East Africa’s IGAD bloc has commanded the Kenyan government for lifting ban on Somali remittance firms that was imposed in April, and urged Western countries to follow suit.
The Inter-Governmental Authority on Development (IGAD) Executive Secretary Mahboub Maalim said the unlocking of the ban will help to avert poverty and build resilient communities in the Horn of Africa nation.
“This is a bold move by the president who has in mind the interest of not only Kenyans but the wider region at large,” Maalim said in a statement released in Nairobi.
Kenya’s central bank (CBK) lifted the suspension on 13 Somali remittance companies on Monday, enabling the firms to resume their operations.
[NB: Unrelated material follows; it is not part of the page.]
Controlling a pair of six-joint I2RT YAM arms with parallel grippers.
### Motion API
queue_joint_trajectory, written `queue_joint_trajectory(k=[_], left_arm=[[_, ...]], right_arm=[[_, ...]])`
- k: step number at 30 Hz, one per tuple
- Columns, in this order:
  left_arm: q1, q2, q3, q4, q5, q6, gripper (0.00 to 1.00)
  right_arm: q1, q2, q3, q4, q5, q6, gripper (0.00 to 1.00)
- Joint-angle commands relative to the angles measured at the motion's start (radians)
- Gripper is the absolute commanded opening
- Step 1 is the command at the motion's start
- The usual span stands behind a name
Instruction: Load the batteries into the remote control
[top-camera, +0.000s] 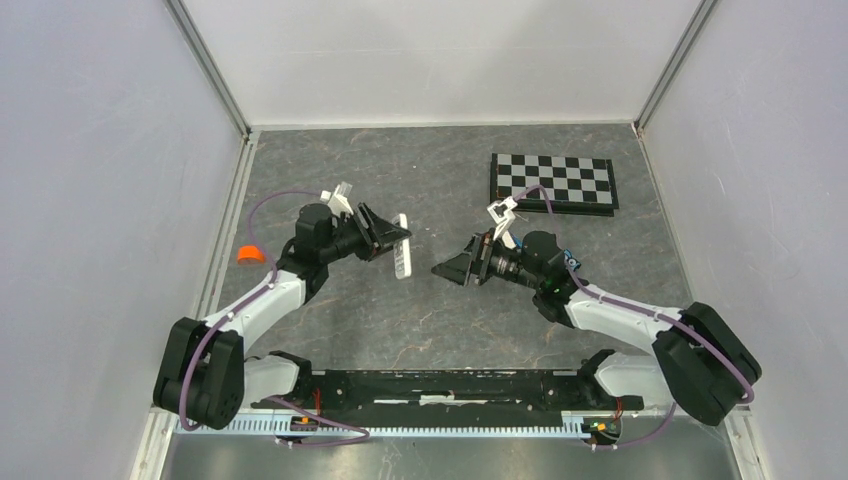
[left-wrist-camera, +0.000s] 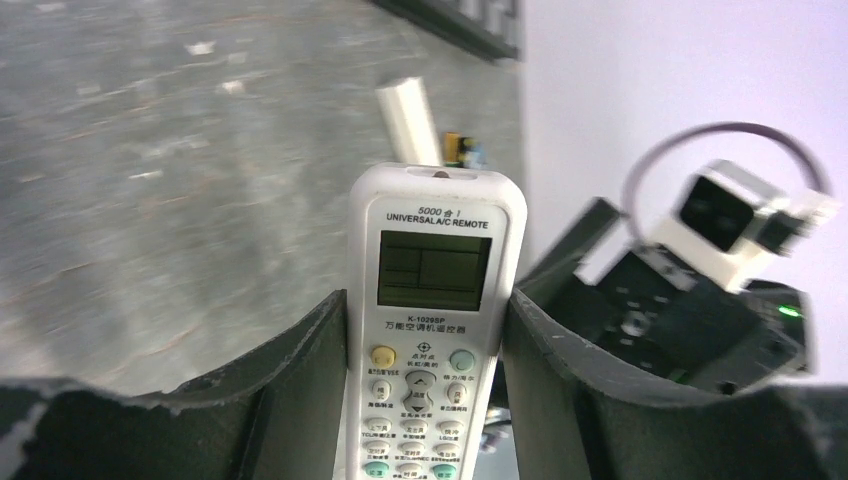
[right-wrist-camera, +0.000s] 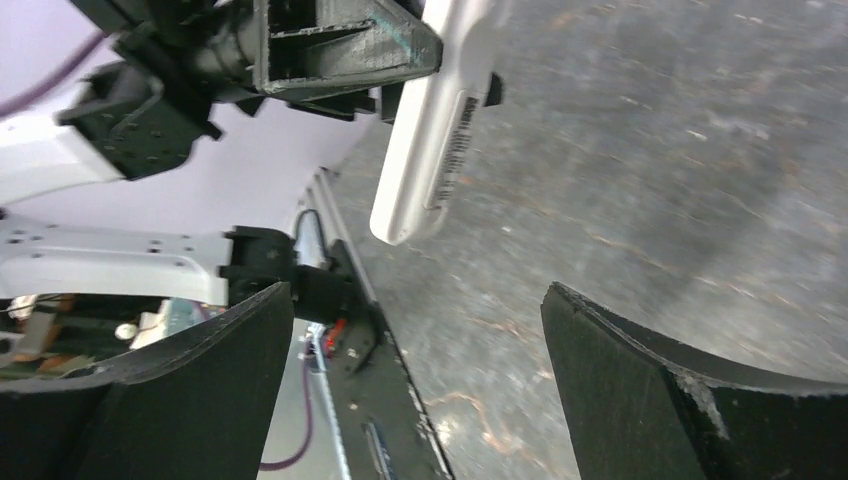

The Horn of Africa nation has no formal banking system, and money transfer operators provide the services people in foreign countries would expect from a bank.
About 40 percent of Somali families depend on remittances to meet their most basic needs, including food, health care and education, and 80 percent of the capital for start-up businesses comes from the Diaspora.
Maalim stated that the Kenyan government had been very consistent in its protection of flow of remittances to those who need it most, including refugee population on its soil.
The Executive Secretary also appealed to Western governments and banks to continue providing services to Money Transfer Operators (MTOs) with a view to helping the region alleviate poverty, and by extension, reduce insecurity.
In February, principal banks facilitating money transfers to Somalia from the U.S., Britain and Australia broke ties with the Somali remittance companies over terrorism fears.
The East Africa’s bloc also said it plans to host a regional meeting on the sidelines of the Third International Conference on Financing for Development that will take place in Ethiopian July.
Maalim said the meeting will bring together finance ministers from Member States to review linkages between remittances and household food security in the region, with a view to formulating appropriate policies that enhance remittances contribution to local, national and regional development.
Experts of this roundtable discussion will also assess the impact that banking legislations in the U.S., Britain, and Australia have had on Money Transfer Operators or remittance companies.